I am preparing to purchase a 16TB PR100. I understand Raid 1 with 2 drives but don’t understand exactly how it works with 4 drives. How does it pair the drives. Bay 1 to 2 and 3 to 4?
from looking at the user manual for the PR4100 4 bay device it looks like it supports support JBOD, RAID 0, RAID 1, RAID 5, and RAID 10. An explanation of the different RAID configurations can be found in the UM (linked below) on page 54 and 55. I would recommend using RAID 5 for performance and redundancy.
I just purchased the PR100 plus 2 *TB drives. It appears that previously, I didn’t explain myself clearly. I do understand both Raid 1 and Raid 5 to an extent. The reason I will, at the start, run Raid 1 using only 2 8TB drives is that I don’t know how much storage I will need. By using 2 8TB drives running Raid 1, it leaves me the ability to add drives as I need more space. At that time I would migrate to Raid 5. If you purchase a 16TB PR100 preconfigured, it comes with 4x4TB drives which means you will have to pull and replace all those drives to have a larger volume and balanced array. What I was wondering is what Raid 1 does when faced with 4 installed drives as I don’t see any info saying you can’t have 4 drives.
It’d be easier if you used the proper model names: PR2100 or PR4100, it indicates the number of slots.

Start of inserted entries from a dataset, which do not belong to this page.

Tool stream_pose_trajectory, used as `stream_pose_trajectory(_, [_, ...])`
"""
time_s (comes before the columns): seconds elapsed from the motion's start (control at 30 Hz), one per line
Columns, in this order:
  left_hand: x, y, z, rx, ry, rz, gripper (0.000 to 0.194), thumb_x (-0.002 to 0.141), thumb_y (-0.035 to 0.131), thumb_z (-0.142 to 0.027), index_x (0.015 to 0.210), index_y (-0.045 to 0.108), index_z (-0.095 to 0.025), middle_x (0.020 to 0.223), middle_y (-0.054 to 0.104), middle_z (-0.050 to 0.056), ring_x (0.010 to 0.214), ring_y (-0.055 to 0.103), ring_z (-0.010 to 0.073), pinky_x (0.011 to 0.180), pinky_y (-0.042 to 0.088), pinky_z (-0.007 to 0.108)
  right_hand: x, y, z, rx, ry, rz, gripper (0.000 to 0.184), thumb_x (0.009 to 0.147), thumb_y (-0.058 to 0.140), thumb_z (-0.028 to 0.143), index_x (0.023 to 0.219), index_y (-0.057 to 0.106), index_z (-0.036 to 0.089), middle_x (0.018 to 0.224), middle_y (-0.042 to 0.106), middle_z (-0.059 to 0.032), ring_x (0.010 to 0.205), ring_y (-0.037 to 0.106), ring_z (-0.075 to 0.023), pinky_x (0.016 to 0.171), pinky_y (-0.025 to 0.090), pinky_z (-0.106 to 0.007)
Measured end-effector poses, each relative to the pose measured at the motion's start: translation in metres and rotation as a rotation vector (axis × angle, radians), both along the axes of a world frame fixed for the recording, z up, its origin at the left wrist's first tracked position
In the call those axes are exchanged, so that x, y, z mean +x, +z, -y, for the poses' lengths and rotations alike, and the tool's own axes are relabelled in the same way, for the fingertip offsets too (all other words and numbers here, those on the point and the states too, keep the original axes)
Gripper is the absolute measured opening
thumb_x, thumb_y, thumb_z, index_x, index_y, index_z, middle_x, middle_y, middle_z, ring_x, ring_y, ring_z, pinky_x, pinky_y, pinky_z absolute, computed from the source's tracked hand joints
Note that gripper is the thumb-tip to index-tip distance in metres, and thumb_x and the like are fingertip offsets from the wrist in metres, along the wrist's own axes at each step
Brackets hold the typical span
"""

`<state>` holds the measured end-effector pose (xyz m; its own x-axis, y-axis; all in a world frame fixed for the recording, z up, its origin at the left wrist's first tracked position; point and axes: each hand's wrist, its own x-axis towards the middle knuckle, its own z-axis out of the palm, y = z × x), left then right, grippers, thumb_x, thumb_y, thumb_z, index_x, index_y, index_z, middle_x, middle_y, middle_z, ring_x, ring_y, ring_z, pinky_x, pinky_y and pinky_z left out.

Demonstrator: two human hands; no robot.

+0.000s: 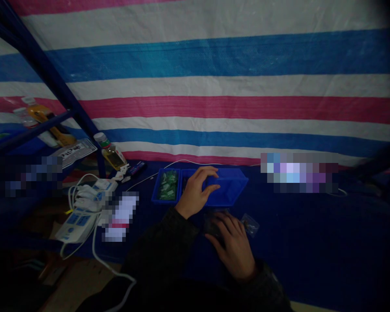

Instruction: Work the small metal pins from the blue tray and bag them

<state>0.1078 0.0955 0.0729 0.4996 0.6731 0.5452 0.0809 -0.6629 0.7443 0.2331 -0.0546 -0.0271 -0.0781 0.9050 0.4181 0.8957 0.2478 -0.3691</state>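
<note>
At the far left, a dark blue metal shelf frame (42, 73) leans across a striped tarpaulin (195, 86) of pink, white and blue. Behind the frame's lower bar stand two small bottles (26, 117) and a yellow object (53, 123). Farther right along the frame, a glass bottle of yellow liquid (112, 155) lies tilted on the dark blue table covering (299, 255). Nearer the person, two white power strips (74, 227) sit among tangled white cables (81, 190). Several patches are blurred beyond telling.

The left hand (196, 193) grasps the blue plastic parts tray (211, 187), its fingers curled over the wall of the larger right compartment. The tray's narrower left compartment holds a pile of small green pieces (168, 185), just beside the hand. The right hand (230, 247) lies spread, palm down, over a dark object (212, 227), in front of the tray; whether it grips the object, I cannot tell. A small clear plastic bag (249, 225) lies just beside its fingertips.
</note>
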Motion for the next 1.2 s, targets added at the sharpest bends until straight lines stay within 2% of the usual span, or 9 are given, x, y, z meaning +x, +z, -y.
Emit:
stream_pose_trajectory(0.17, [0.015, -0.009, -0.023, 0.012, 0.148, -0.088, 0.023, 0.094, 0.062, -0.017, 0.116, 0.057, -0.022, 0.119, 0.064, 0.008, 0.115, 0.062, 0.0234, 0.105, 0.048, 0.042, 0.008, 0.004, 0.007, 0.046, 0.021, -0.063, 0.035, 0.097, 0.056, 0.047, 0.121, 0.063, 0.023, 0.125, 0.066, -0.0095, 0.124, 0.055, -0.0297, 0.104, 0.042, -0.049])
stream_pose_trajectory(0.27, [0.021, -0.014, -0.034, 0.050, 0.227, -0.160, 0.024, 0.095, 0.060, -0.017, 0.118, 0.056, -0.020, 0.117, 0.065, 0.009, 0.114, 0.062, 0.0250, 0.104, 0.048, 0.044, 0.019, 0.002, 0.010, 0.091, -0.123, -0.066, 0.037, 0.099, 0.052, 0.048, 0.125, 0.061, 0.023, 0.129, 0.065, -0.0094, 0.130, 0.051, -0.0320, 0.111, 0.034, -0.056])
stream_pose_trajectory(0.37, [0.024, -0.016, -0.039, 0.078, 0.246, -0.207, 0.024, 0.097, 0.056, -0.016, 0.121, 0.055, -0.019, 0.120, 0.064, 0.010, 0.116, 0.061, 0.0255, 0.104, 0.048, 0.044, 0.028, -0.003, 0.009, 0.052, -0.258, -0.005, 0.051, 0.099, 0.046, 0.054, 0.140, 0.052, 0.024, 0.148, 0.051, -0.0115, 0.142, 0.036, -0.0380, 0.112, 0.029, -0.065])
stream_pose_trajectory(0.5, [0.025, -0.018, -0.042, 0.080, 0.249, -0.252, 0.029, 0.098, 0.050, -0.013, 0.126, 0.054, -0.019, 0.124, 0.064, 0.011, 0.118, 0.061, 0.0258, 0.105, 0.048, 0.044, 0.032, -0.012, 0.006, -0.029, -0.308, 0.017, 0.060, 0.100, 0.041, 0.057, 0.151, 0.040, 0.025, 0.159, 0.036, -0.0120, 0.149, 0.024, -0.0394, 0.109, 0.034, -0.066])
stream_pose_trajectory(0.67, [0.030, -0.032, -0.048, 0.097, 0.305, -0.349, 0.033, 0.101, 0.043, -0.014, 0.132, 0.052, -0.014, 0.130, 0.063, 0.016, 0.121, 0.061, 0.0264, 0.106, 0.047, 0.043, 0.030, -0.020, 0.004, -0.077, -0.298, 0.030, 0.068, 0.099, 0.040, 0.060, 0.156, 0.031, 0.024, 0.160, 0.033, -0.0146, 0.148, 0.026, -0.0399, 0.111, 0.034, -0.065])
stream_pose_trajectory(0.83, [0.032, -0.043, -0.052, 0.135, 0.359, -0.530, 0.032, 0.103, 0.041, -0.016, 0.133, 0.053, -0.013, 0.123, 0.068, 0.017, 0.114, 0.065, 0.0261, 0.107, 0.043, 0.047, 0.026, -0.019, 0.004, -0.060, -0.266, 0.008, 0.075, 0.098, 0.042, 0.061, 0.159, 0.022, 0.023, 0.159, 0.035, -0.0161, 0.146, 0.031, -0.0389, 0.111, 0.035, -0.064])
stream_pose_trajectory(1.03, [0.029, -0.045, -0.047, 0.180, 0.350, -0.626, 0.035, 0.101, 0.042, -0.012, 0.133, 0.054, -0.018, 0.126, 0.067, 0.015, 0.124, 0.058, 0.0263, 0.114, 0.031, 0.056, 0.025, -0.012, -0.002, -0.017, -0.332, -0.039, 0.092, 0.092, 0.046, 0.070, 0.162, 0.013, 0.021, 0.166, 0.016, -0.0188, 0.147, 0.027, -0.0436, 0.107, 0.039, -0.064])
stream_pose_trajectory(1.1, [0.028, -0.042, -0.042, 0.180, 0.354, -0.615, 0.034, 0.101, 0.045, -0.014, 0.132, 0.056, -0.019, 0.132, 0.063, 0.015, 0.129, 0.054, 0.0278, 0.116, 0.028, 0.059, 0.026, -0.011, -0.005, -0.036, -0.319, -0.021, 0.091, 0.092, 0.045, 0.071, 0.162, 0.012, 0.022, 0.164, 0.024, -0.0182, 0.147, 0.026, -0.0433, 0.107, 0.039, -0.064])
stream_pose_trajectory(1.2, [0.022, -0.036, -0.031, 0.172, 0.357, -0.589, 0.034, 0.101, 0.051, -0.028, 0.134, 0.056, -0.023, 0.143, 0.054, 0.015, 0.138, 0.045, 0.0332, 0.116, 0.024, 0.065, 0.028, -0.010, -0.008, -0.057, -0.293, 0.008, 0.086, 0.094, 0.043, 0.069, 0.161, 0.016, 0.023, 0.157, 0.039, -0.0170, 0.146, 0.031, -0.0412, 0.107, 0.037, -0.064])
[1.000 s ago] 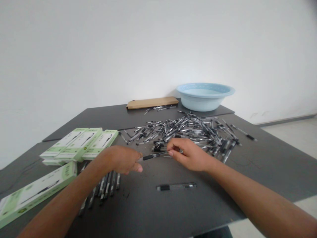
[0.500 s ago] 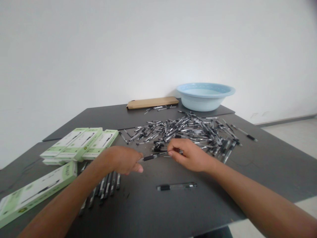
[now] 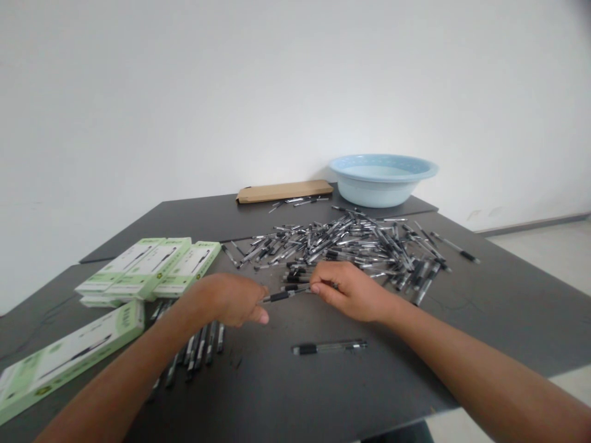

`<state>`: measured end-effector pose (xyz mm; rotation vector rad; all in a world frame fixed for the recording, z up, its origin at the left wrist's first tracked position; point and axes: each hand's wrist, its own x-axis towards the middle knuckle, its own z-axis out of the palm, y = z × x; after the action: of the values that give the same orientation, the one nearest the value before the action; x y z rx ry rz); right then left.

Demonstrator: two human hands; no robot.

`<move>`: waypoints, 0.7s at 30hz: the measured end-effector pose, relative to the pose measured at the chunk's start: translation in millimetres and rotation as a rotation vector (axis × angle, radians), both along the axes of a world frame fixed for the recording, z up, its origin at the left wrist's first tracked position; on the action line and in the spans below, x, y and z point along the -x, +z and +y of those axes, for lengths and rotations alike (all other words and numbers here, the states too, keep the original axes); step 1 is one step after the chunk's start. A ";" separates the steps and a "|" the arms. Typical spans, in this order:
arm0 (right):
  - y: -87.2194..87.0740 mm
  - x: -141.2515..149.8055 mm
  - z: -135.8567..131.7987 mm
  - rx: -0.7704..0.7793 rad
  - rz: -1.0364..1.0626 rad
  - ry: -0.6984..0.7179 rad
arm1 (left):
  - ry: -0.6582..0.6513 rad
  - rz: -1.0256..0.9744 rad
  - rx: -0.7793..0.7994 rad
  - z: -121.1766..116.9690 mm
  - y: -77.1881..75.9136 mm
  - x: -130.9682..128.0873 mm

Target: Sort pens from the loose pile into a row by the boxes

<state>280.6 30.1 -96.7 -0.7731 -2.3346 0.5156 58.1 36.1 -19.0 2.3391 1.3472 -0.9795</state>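
A clear pen with a black grip (image 3: pixel 279 296) spans the gap between my two hands. My right hand (image 3: pixel 344 288) is closed on its right end, thumb and index finger pinching it. At the other end, the pen's tip meets the fingers of my left hand (image 3: pixel 235 299), which are curled round it; the thumb sticks out below and part of the grip is hidden. Beyond my right hand spreads a big loose pile of similar pens (image 3: pixel 341 240). In front of my hands, pens (image 3: pixel 330 347) lie flat on the dark table (image 3: pixel 277 394).
Green and white pen boxes (image 3: pixel 161 258) are stacked at the left, with another box (image 3: pixel 74 351) nearer. A row of pens (image 3: pixel 198 351) lies partly under my left forearm. At the back are a brown cardboard piece (image 3: pixel 286 191), thin loose parts (image 3: pixel 302 200) and a blue basin (image 3: pixel 381 184).
Both hands have stayed nearly in place with the pen between them. The right hand and pen have shifted very slightly left, and the pen's angle has changed a little.
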 end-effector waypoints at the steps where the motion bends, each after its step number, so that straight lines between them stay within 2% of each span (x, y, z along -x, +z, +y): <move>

RAID 1 is mirror mode, providing faster reads and rebuilds… but you get the capacity of a single disk.
RAID 5 is distributed parity mode, providing more capacity.

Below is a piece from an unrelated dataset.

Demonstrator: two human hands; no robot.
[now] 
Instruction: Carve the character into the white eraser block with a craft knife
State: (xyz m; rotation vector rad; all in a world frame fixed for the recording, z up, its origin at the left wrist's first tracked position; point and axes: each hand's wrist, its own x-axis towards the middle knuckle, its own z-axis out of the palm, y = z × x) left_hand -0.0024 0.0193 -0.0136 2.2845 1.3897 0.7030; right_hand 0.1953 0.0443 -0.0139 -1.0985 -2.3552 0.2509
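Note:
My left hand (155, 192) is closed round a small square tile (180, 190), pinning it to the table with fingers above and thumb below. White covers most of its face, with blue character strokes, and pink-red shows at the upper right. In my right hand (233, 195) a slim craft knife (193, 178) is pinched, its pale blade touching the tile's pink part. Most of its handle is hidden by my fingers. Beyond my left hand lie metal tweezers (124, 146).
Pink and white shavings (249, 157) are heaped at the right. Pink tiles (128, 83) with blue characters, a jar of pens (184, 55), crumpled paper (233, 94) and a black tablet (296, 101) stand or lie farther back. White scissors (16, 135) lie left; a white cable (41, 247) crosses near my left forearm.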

Note that rebuilding 8 TB of data from RAID 1 to RAID 5 will take about 48 hours.
I’d go for 2 x 8 TB now and buy additional disks when you need them.

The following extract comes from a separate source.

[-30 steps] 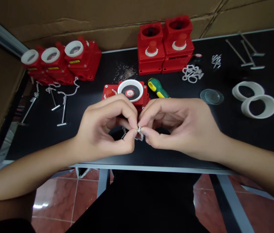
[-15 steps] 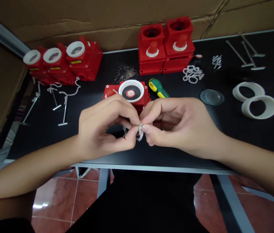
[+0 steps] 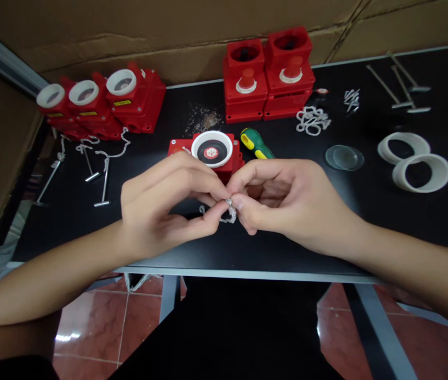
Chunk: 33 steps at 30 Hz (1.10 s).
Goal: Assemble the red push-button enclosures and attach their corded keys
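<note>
My left hand (image 3: 172, 203) and my right hand (image 3: 279, 198) meet fingertip to fingertip above the front of the table. Both pinch a white cord (image 3: 230, 216), which loops down below the fingers; the exact spot gripped is mostly covered by the thumbs. Just behind my hands lies a red box (image 3: 180, 145) with a white ring (image 3: 230, 155) around a black disc that bears a red and white emblem. A green and yellow screwdriver (image 3: 258, 142) rests to the right of this box, its lower end hidden by my right hand.
Back left, several red boxes (image 3: 140, 108) have cords tied to small metal T-bar hammers (image 3: 105, 184). Two more red boxes (image 3: 245, 100) stand at the back. To the right are bundled cord (image 3: 313, 121), screws (image 3: 351, 100), glass discs (image 3: 345, 157), white rings (image 3: 422, 173) and loose T-bars (image 3: 400, 87).
The cord loop below my fingers has swung slightly and opened wider. My left thumb is straighter and my left hand sits a little further left. Both hands still pinch the cord.
</note>
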Tool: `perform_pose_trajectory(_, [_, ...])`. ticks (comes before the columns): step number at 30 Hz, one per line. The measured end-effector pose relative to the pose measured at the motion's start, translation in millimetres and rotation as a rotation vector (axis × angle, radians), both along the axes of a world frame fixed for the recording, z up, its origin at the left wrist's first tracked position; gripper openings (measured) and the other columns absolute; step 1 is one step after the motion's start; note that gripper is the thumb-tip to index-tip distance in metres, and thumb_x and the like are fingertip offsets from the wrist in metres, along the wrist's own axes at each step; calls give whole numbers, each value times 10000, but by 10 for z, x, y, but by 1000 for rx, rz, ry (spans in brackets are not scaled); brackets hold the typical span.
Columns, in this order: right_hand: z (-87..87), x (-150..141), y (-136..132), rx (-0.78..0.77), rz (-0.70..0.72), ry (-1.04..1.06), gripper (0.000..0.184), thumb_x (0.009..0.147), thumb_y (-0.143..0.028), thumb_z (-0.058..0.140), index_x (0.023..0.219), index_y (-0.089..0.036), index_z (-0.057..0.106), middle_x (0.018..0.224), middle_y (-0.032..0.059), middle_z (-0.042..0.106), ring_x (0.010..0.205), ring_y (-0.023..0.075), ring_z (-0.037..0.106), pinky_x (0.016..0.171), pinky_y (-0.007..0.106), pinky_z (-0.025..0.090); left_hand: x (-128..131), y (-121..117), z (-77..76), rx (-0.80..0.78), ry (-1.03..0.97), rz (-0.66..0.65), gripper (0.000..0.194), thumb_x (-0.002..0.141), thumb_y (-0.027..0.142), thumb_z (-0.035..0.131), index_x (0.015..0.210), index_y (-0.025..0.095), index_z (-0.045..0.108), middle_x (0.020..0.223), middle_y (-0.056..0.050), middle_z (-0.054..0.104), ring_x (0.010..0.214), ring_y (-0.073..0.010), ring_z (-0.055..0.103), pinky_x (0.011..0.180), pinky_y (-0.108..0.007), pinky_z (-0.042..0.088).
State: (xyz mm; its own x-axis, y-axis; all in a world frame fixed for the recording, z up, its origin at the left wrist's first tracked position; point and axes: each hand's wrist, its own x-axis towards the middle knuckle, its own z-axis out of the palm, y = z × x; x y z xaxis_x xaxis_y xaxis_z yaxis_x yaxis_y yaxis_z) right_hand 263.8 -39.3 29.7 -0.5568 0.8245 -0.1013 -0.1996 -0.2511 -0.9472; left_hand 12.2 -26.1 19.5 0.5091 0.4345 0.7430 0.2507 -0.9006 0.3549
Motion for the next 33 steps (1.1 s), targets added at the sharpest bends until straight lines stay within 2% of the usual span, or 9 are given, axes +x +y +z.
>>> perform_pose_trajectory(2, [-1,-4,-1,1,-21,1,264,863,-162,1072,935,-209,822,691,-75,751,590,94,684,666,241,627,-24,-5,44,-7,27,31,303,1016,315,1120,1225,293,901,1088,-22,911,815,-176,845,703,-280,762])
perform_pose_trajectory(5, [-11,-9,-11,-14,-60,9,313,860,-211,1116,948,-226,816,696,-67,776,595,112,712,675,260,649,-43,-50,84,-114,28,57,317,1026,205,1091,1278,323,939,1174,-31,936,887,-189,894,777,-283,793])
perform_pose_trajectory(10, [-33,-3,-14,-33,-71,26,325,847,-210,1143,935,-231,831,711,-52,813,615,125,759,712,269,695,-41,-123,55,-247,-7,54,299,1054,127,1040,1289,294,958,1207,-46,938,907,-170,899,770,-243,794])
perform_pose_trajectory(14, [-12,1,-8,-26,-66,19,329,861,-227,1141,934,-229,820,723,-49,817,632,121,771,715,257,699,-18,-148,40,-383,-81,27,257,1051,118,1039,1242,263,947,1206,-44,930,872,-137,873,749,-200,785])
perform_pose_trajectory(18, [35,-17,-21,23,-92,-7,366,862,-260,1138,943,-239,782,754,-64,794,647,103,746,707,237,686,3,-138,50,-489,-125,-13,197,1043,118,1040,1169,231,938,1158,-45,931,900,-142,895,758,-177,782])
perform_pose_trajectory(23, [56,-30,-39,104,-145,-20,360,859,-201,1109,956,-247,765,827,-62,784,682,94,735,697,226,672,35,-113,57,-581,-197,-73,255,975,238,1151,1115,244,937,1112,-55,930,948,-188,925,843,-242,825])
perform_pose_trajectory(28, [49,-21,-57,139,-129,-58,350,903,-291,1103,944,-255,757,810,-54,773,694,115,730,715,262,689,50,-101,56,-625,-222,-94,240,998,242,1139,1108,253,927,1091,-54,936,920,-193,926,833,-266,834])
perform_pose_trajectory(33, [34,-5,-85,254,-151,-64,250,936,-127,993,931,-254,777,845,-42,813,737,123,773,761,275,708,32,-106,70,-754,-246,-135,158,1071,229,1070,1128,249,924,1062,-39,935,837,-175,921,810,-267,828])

The price will be lower by then and 2 drives less uses 10W less electricity.
You also have the faster rebuilds (in case 1 drive dies) and it’s less hassle to recover data from a single RAID1 disk.
I apologize to all for not reading what I wrote. Not being a touch typist sometimes leads to errors which is what happened. The correct term for what I purchased is, “ My Cloud Pro Series PR4100”.
That being said, I am still looking for the answer to my question, " What Raid 1 does when faced with 4 installed drives as I don’t see any info saying you can’t have 4 drives?".
As I said, 4 equal disks in RAID1 gives you the capacity of a single disk, 4 synced copies in total.
Read speeds will be very high (lookup some statistics in the reviews if you want)… but I doubt the rest of your equipment is prepared to handle this.
Almost nobody does this for home use.
Thanks for the info. If I understand correctly, I would have 3 mirrored images of Disk 1. Again, Thanks.
In a way, yes. Anything you read/write happens on 4 disks simultaneously in parallel.
If Disk 1 (/dev/sda) would get corrupted somehow, the RAID software will restore those bytes.
It’s not that everything passes Disk 1 first and to be mirrored by the other disks.